**WHAT THE EXERCISE ASKS**
Across the records below, count the lines that contain "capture" and write down only the count.

**MATERIAL PROVIDED**
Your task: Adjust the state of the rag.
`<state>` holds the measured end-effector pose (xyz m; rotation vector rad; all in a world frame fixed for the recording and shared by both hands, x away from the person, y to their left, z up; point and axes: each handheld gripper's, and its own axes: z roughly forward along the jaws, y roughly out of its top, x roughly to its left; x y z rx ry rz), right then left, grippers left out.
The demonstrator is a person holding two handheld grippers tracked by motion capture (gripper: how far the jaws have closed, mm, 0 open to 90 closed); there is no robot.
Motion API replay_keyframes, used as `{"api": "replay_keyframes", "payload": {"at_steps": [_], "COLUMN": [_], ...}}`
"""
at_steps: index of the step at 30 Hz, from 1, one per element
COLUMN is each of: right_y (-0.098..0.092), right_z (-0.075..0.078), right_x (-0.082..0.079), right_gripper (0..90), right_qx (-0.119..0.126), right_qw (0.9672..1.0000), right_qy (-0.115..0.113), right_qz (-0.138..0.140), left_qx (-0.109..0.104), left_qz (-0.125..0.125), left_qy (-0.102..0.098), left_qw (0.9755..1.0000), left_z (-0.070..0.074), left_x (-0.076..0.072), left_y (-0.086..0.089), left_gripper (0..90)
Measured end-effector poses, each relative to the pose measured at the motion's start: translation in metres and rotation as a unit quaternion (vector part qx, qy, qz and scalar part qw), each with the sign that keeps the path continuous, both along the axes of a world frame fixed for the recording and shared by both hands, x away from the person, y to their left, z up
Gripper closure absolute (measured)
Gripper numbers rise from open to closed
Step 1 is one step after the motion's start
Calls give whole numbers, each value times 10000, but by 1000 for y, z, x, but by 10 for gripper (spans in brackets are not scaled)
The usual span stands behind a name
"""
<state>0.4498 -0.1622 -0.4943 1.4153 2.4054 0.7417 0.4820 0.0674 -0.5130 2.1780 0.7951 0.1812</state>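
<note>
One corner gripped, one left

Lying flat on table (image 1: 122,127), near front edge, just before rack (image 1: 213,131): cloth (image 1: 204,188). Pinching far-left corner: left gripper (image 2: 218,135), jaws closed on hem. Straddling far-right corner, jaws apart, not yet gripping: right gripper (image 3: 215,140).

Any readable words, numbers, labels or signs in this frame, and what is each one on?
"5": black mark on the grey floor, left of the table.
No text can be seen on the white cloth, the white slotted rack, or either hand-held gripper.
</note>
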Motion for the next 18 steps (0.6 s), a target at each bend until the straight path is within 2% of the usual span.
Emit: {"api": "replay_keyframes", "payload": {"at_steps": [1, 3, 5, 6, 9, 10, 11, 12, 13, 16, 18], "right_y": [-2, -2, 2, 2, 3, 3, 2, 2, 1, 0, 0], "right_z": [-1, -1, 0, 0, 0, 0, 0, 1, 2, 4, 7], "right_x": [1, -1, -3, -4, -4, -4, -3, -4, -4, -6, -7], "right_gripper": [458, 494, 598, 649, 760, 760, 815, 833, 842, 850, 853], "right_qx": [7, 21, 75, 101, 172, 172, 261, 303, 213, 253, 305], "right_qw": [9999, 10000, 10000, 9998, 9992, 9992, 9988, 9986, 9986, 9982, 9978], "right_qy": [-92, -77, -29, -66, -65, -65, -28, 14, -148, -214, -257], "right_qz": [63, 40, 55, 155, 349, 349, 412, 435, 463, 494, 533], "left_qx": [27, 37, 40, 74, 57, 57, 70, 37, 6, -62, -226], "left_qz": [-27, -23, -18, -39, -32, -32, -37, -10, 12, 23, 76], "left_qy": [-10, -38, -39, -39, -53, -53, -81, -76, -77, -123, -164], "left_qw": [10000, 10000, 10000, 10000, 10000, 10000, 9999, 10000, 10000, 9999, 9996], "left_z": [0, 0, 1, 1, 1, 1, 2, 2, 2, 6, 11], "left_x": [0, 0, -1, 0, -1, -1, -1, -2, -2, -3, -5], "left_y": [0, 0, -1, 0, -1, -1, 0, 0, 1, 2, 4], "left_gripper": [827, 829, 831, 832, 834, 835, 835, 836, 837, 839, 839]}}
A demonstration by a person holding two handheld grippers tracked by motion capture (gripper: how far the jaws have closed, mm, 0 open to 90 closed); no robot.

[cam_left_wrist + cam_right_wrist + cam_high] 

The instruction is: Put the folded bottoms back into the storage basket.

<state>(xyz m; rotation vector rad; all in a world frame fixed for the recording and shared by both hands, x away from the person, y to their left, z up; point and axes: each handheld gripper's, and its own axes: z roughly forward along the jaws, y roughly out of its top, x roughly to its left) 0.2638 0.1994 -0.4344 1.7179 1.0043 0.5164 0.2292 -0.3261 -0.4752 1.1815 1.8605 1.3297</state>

**ANSWER TO THE EXERCISE**
2